To start off, make a list of your usual expenses as well as your financial goals (buy a house, save for an emergency fund or your children’s education, get out of debt, etc.).  Then choose a money management system that will work for you.  I personally use T. Harv Eker’s JARS system in which you allocate your income into the following categories:  Necessities (50%) + Long-term Savings for Spending (10%) + Financial Freedom Account (10%) +Education (10%) +Give (10%) + Play (10%) = 100%.  You can adjust the allocation percentage according to your current financial status or goals.  The JARS system works for me because it is very simple and it covers my financial priorities.  I opened up different bank accounts for each category and at the end of every month, I sum up our household income (after tax), divide/deposit it accordingly to each account, and use the figures as my budget template for the following month.

The following is an example of how you can categorize your spending needs and savings priorities using the JARS system:

Necessities (50%): Groceries, mortgage, bills, insurance, loans, transportation expenses, clothing, and everything else that you NEED.

Play (10%): Travel or vacation trips, dining-out, and indulgences. I define ‘indulgences’ as something that I can live without but “I-don’t-care-I-must-have-it” because I DESERVE it.  You can spend this money on a whim or save it for, say, a future travel plan, in which case, I suggest opening up a savings account so that the fund earns interest while you wait for that travel plan to happen.

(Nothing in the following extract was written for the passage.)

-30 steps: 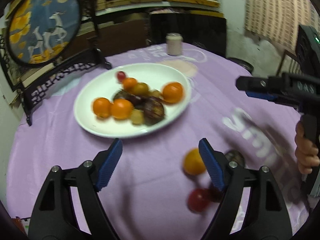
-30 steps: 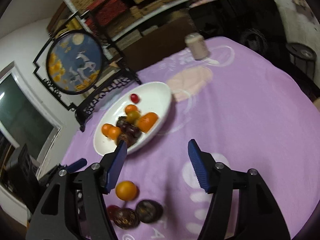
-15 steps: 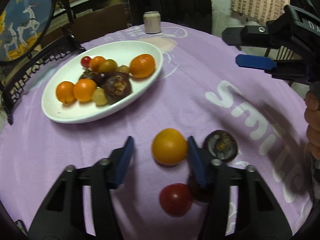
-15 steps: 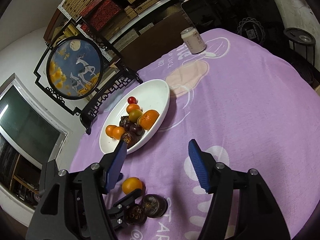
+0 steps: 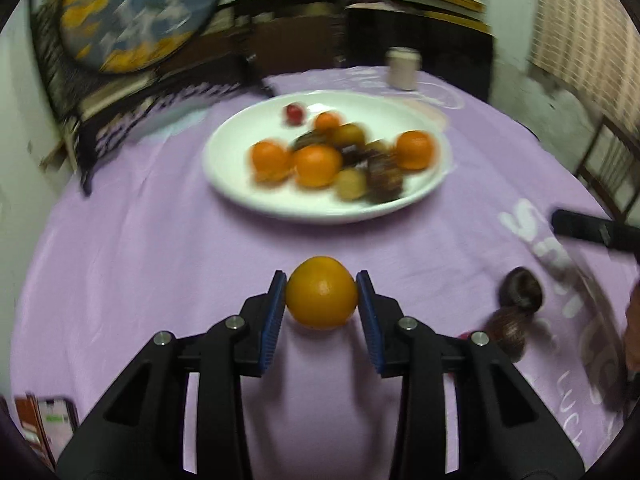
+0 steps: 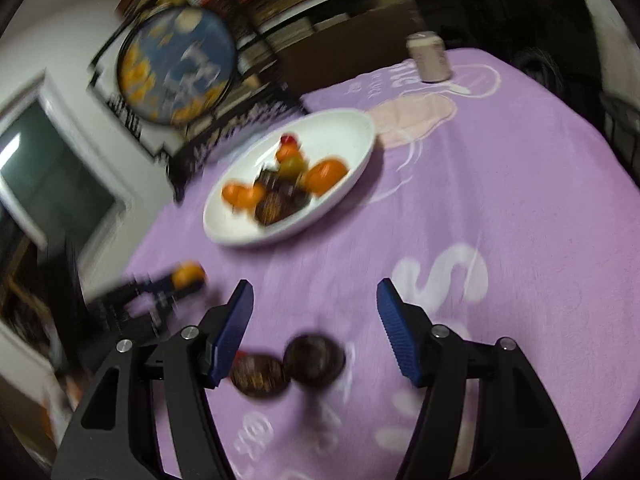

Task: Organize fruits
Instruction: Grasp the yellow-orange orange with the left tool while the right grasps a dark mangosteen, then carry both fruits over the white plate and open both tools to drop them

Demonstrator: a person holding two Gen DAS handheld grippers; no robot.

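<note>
An orange (image 5: 322,294) sits between the blue pads of my left gripper (image 5: 321,278); the jaws are closing and both pads touch it, just above the purple cloth. The same orange (image 6: 188,274) shows blurred at the left of the right wrist view. Beyond it, a white plate (image 5: 236,148) holds several oranges and dark fruits. My right gripper (image 6: 315,286) is open above two dark round fruits (image 6: 314,362) (image 6: 260,376), which lie on the cloth close to its left finger. Those dark fruits (image 5: 520,292) also appear at the right of the left wrist view.
A can (image 5: 404,68) stands at the table's far side. A round painted screen on a black stand (image 5: 132,12) rises behind the plate at the left. A phone (image 5: 56,420) lies near the front left edge. A hand (image 5: 632,328) shows at the right edge.
My left gripper's jaws have narrowed from wide apart onto the orange, which now sits between the pads. My right gripper has shifted over the two dark fruits.
</note>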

Education (10%): Children’s tuition and other school fees, opportunities for growth and development, RESP contributions or savings for your children’s future education, books and learning materials, and other learning-related expenses.

Give (10%): Donations, gifts, and financial help extended to families and friends.

Financial Freedom Account (10%):  This is the fund that you save for your investment ideas/plans.  Maybe, a down payment for a rental property or for funding other passive income streams that you have in mind.  The idea is to invest in something that will make your money grow and give you returns.

Long-Term Savings for Spending (10%):  This is for those bigger stuff that you want, say a new car or new furniture for your house, home improvements and renovations, savings for emergency fund, etc.

Now do not get too obsessed with the allocations.  Like I said, work on a budget that will best accommodate your current needs.  Say, increasing your budget for necessities to maybe 70% and reducing your budget for play or education or even your savings to 5% as you pay for an existing loan and adjusting your allocations as you reduce or pay off all your loans.  What’s important is that you are now looking squarely at your current situation and you are doing something towards achieving your financial goals.

Happy budgeting!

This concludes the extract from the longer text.